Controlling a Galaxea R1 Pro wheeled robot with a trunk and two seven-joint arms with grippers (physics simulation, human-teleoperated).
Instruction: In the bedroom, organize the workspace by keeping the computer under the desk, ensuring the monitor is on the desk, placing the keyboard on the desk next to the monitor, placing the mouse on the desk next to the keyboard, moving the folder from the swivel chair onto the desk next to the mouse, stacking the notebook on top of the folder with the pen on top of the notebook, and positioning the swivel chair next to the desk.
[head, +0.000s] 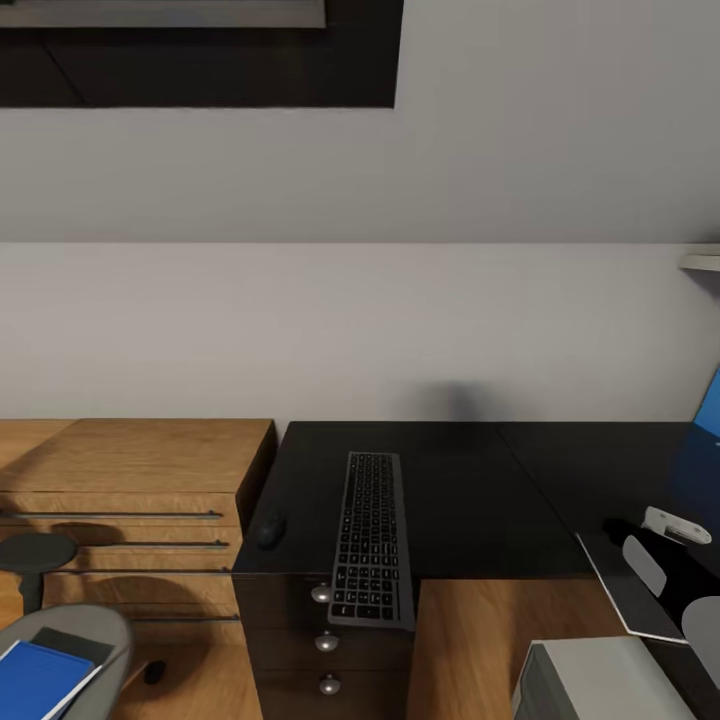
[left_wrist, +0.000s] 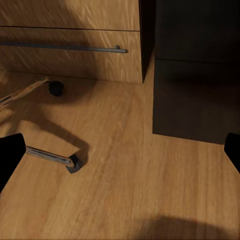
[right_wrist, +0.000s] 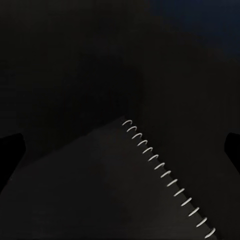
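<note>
- Head view is looking down on the desk (head: 470, 500), black top, against a grey wall; no legible writing, brand or label anywhere in these frames.
- keyboard (head: 371, 540) is lying on the desk, long axis running from the wall toward the front edge, its near end overhanging the front edge above the silver-knobbed drawers (head: 325, 640).
- mouse (head: 270, 528) is sitting on the desk just beside the keyboard, near the desk's end next to the light-wood cabinet (head: 130, 500).
- swivel chair (head: 70, 640) is showing at the lower corner on the robot's left side, off the desk; folder (head: 35, 680) is lying on its grey seat, with a dark flat item partly under or behind it, cannot tell what.
- notebook (right_wrist: 115, 190) is lying on the desk's far right part, dark cover with a white spiral binding, pale edge visible in the head view (head: 625, 590).
- computer (head: 600, 680) is showing as a light-grey box top at the bottom edge, on the floor by the desk.
- right gripper (right_wrist: 120, 147) is hovering over the notebook, fingertips spread wide at both frame edges, released, nothing between them.
- left gripper (left_wrist: 120, 150) is pointing at the wood floor (left_wrist: 125, 180) near the desk's drawer unit and the chair's chrome spokes with casters (left_wrist: 72, 162); fingers spread apart, released, empty.
</note>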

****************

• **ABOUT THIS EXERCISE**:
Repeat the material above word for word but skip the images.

• **TASK OUTPUT**:
Controlling a Galaxea R1 Pro wheeled robot with a trunk and two seven-joint arms with grippers (physics simulation, human-teleoperated).
Instruction: In the bedroom, organize the workspace by keeping the computer under the desk, ensuring the monitor is on the desk, placing the keyboard on the desk next to the monitor, placing the mouse on the desk next to the keyboard, moving the folder from the swivel chair onto the desk next to the mouse, stacking the notebook on top of the folder with the pen on top of the notebook, and positioning the swivel chair next to the desk.
[head, +0.000s] 
[left_wrist, +0.000s] 
[right_wrist, +0.000s] 
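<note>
- Head view is looking down on the desk (head: 470, 500), black top, against a grey wall; no legible writing, brand or label anywhere in these frames.
- keyboard (head: 371, 540) is lying on the desk, long axis running from the wall toward the front edge, its near end overhanging the front edge above the silver-knobbed drawers (head: 325, 640).
- mouse (head: 270, 528) is sitting on the desk just beside the keyboard, near the desk's end next to the light-wood cabinet (head: 130, 500).
- swivel chair (head: 70, 640) is showing at the lower corner on the robot's left side, off the desk; folder (head: 35, 680) is lying on its grey seat, with a dark flat item partly under or behind it, cannot tell what.
- notebook (right_wrist: 115, 190) is lying on the desk's far right part, dark cover with a white spiral binding, pale edge visible in the head view (head: 625, 590).
- computer (head: 600, 680) is showing as a light-grey box top at the bottom edge, on the floor by the desk.
- right gripper (right_wrist: 120, 147) is hovering over the notebook, fingertips spread wide at both frame edges, released, nothing between them.
- left gripper (left_wrist: 120, 150) is pointing at the wood floor (left_wrist: 125, 180) near the desk's drawer unit and the chair's chrome spokes with casters (left_wrist: 72, 162); fingers spread apart, released, empty.
</note>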

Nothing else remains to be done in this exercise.